Required work: Where does "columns" occur in the listing? Copy every line that holds it.

--*--

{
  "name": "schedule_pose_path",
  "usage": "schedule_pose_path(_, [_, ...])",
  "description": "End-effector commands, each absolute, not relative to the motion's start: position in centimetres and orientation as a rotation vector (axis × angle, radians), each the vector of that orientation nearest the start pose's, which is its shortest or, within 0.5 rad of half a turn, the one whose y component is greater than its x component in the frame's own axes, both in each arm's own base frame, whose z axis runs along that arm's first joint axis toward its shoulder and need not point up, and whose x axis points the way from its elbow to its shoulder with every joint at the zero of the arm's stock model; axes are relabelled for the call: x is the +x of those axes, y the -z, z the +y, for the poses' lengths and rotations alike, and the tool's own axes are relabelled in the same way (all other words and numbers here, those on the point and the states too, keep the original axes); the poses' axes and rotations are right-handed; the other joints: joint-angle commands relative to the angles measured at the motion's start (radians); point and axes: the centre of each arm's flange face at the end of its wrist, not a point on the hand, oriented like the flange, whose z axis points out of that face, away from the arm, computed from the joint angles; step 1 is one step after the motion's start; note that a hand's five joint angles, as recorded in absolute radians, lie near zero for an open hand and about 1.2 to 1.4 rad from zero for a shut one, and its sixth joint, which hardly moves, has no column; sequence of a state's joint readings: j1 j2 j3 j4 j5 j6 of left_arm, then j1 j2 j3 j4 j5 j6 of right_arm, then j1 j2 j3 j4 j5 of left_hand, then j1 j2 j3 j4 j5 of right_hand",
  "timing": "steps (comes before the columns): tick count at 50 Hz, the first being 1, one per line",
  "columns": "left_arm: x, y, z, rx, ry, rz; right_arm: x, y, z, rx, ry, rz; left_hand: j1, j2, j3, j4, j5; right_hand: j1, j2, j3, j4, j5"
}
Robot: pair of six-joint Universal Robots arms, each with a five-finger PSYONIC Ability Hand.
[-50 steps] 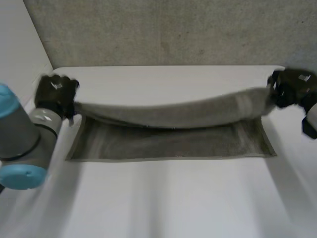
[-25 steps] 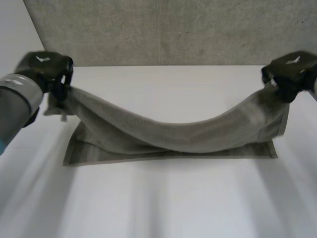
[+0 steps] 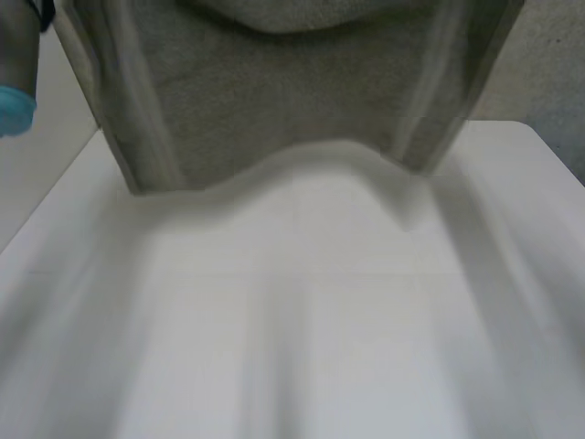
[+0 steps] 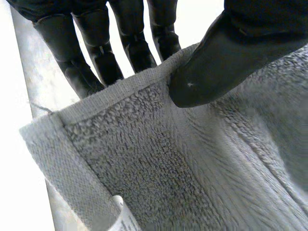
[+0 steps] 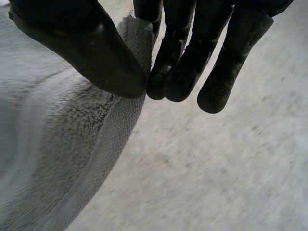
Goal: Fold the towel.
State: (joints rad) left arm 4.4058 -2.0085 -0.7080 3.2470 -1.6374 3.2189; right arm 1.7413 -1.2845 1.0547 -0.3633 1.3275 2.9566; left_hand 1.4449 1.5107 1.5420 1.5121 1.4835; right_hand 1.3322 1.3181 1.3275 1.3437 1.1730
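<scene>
Towel (image 3: pixel 292 101) hanging over the table's (image 3: pixel 302 320) far half, left robot hand (image 4: pixel 226 62) pinching its edge near a corner, right robot hand (image 5: pixel 82 43) pinching its opposite end.

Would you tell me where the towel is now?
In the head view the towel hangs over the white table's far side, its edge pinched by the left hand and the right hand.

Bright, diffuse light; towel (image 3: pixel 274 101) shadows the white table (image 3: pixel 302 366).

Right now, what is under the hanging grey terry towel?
Below the lower edge of the hanging grey terry towel lies the white table. The table's far part behind the cloth is covered.
</scene>
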Motion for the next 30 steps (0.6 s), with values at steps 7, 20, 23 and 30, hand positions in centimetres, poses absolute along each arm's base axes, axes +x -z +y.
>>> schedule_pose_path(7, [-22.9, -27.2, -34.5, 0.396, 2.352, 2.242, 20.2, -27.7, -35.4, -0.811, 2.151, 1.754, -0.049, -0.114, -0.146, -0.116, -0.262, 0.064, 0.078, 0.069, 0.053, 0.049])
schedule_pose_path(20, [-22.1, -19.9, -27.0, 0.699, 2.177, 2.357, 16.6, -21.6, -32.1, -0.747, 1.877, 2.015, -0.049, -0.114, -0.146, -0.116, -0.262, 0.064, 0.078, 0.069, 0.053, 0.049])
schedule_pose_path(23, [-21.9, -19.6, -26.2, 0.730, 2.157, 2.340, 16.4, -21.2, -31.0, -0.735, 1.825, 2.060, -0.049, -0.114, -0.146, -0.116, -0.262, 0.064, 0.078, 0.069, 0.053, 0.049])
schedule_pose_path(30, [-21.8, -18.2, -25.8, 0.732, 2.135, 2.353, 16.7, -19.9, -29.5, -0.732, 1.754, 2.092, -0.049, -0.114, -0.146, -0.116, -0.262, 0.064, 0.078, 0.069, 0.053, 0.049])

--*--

Your solution:
  "timing": "steps (comes before the columns): tick count at 50 Hz, the first being 1, one per line",
  "columns": "left_arm: x, y, z, rx, ry, rz; right_arm: x, y, z, rx, ry, rz; left_hand: j1, j2, j3, j4, j5; right_hand: j1, j2, j3, j4, j5"

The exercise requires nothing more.